Accusée de détournement de fonds publics, Tabaski Ngom soutient avoir remis une partie de cette somme à Moustapha Diop pour financer sa campagne électorale en vue des Législatives de novembre 2024. Ce dossier se distingue par un affrontement judiciaire intense entre les défenseurs de l’inspectrice du Trésor et ceux de l’ancien ministre. Pour les avocats de Ngom, l’objectif est clair : sortir leur cliente de l’isolement pénal. Tout en ne niant pas les faits, ils cherchent à les contextualiser. Comme l’a rapporté L’OBS, la défense affirme que « Tabaski Ngom n’était que l’instrument d’un système dont Moustapha Diop serait l’architecte ». Elle serait ainsi perçue non pas comme la coupable, mais comme une victime d’une hiérarchie abusive.

Les deux protagonistes ont été auditionnés et demeurent en détention. Récemment, il a été annoncé que Tabaski Ngom a été internée au Centre hospitalier universitaire de Fann, dans le service psychiatrique, après avoir connu des crises répétées début mars. Ses avocats n’ont pas communiqué sur cette situation, laissant planer un mutisme presque coordonné. « Nous n’avons pas encore la preuve d’une documentation attestant que toutes les dénégations de Moustapha Diop ont été prouvées par des documents, par des preuves versées au dossier », ont-ils déclaré.

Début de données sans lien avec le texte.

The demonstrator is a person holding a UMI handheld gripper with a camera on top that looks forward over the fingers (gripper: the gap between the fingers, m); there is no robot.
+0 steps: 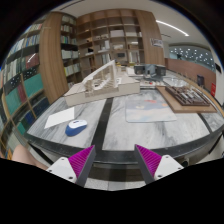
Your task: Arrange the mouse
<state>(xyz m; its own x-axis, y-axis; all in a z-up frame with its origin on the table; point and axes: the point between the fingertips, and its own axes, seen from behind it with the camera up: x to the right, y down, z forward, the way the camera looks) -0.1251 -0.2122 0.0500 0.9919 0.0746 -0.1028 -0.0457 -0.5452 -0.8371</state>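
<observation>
A dark blue mouse (76,127) lies on the marble table (130,128), ahead of my left finger and to its left. A white oval mouse pad (60,118) lies just beyond the mouse to the left. My gripper (113,157) is open and empty, raised above the near part of the table. Its two pink pads (78,159) stand wide apart with nothing between them.
A white architectural model (107,82) stands at the far middle of the table. A wooden tray (186,97) with dark contents sits at the right. A light sheet (150,105) lies in the middle. Bookshelves (50,50) line the left and back walls.
</observation>
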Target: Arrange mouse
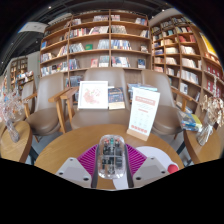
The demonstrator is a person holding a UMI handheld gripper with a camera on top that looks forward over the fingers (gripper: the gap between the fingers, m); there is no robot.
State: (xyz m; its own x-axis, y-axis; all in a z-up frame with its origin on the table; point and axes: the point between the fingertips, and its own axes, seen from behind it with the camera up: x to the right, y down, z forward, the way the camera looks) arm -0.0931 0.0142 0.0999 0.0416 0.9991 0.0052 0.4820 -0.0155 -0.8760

De son côté, Moustapha Diop a également été entendu. Selon ses avocats, il ne reste plus beaucoup d’éléments avant que le juge ne puisse décider de la clôture du dossier et de la possibilité d’un renvoi en jugement. Dans cette affaire, les accusations fusent de part et d’autre. Lors de son audition, Moustapha Diop a catégoriquement nié les faits, présentant des documents qui, selon ses conseils, prouveraient que la « décharge brandie par Tabaski Ngom n’est pas authentique ». Les avocats de l’ancienne comptable de l’Aprosi remettent cependant en question cette affirmation : « D’après ce qui a été relayé dans la presse, Moustapha Diop aurait nié les faits qui lui ont été reprochés. C’est normal pour un prévenu de nier, mais il est essentiel de noter que nous n’avons pas encore la preuve d’une documentation confirmant ses dénégations. »

Malgré son incarcération, Moustapha Diop maintient sa ligne de défense, ne reconnaissant aucun des faits qui lui sont reprochés. De son côté, Tabaski Ngom attend avec impatience une confrontation directe devant le magistrat instructeur. Ce face-à-face, s’il se produit, pourrait constituer un tournant décisif dans une procédure où chaque camp joue sa survie judiciaire.